* **YOUR INSTRUCTIONS**: Filter the listing so that only lines with the word "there" remain.

───── MATERIAL PROVIDED ─────

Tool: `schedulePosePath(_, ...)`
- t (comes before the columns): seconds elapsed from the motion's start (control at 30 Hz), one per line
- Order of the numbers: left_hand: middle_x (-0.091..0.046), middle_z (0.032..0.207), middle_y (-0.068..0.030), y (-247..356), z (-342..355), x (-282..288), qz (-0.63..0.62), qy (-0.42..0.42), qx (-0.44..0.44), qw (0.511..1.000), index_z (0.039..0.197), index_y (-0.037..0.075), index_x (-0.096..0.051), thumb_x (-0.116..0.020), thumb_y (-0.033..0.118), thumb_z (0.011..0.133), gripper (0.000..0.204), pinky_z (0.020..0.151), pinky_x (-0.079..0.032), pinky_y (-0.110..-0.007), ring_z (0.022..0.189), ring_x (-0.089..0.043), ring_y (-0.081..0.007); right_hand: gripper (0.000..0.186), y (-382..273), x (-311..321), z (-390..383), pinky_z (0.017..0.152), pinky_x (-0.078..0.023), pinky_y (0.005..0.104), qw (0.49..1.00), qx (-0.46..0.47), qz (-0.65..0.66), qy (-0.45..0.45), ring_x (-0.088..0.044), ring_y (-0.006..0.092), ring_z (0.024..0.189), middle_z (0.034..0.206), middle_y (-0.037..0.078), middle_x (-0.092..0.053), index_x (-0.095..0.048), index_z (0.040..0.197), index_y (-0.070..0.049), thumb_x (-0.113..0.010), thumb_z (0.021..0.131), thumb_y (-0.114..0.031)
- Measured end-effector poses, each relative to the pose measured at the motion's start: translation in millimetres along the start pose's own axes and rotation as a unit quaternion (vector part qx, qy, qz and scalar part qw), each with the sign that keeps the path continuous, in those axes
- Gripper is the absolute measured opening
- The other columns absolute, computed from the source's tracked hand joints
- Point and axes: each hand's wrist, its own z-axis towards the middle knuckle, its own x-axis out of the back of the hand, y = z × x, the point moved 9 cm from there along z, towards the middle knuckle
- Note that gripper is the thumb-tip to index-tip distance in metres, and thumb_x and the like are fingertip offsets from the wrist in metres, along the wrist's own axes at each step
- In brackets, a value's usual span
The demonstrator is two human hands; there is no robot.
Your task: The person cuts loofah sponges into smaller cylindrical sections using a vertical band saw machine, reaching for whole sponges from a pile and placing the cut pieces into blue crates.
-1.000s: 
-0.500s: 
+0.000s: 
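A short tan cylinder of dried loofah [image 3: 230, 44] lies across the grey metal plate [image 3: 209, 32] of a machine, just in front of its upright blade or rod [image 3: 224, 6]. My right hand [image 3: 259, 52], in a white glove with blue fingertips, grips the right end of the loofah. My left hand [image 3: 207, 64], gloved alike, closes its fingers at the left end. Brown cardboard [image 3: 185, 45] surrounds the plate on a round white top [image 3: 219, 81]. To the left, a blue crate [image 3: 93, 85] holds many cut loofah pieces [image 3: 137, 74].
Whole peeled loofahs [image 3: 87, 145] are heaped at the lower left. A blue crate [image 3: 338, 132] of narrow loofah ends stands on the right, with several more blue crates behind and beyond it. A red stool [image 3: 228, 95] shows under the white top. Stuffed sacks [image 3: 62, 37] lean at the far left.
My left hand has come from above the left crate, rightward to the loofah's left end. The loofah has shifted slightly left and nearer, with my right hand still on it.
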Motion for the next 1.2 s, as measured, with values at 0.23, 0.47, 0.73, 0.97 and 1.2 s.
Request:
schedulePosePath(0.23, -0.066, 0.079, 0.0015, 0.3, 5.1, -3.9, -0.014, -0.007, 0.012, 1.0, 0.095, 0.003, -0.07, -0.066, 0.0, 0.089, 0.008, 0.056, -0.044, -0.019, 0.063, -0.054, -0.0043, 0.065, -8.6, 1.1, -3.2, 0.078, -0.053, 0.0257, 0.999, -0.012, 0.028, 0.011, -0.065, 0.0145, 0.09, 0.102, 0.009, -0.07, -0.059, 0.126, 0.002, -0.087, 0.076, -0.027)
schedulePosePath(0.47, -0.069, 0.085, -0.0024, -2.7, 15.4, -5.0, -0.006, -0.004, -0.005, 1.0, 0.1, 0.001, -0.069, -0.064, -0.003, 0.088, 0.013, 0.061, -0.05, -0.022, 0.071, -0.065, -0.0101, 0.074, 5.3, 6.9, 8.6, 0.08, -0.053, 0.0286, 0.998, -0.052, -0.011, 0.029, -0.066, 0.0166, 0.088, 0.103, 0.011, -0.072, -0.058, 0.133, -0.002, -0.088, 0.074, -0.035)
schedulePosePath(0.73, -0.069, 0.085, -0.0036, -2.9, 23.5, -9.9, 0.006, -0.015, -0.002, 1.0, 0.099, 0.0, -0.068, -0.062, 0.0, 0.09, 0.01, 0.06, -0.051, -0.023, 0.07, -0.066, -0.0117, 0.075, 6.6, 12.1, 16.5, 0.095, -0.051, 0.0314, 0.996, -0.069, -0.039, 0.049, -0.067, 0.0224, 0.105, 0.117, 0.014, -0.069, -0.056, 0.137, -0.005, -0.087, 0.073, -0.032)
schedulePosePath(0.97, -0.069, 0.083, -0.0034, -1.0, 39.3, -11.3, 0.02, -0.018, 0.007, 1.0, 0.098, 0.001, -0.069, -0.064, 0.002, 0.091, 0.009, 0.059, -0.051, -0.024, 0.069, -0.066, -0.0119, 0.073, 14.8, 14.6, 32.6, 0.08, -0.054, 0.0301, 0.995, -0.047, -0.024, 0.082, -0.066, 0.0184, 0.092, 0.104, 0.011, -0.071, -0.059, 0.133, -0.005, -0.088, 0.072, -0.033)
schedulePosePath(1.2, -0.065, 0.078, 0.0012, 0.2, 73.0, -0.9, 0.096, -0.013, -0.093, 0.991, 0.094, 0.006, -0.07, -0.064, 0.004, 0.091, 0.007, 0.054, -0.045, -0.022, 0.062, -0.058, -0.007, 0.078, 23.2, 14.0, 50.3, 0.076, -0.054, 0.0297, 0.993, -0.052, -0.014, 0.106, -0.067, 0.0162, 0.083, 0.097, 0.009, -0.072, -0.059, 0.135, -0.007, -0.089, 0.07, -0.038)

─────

* **RESPONSE TO THE EXERCISE**:
- Point and axes: each hand's wrist, its own z-axis towards the middle knuckle, its own x-axis out of the back of the hand, y = z × x, the point moved 9 cm from there along z, towards the middle knuckle
The demonstrator is two human hands; there is no robot.

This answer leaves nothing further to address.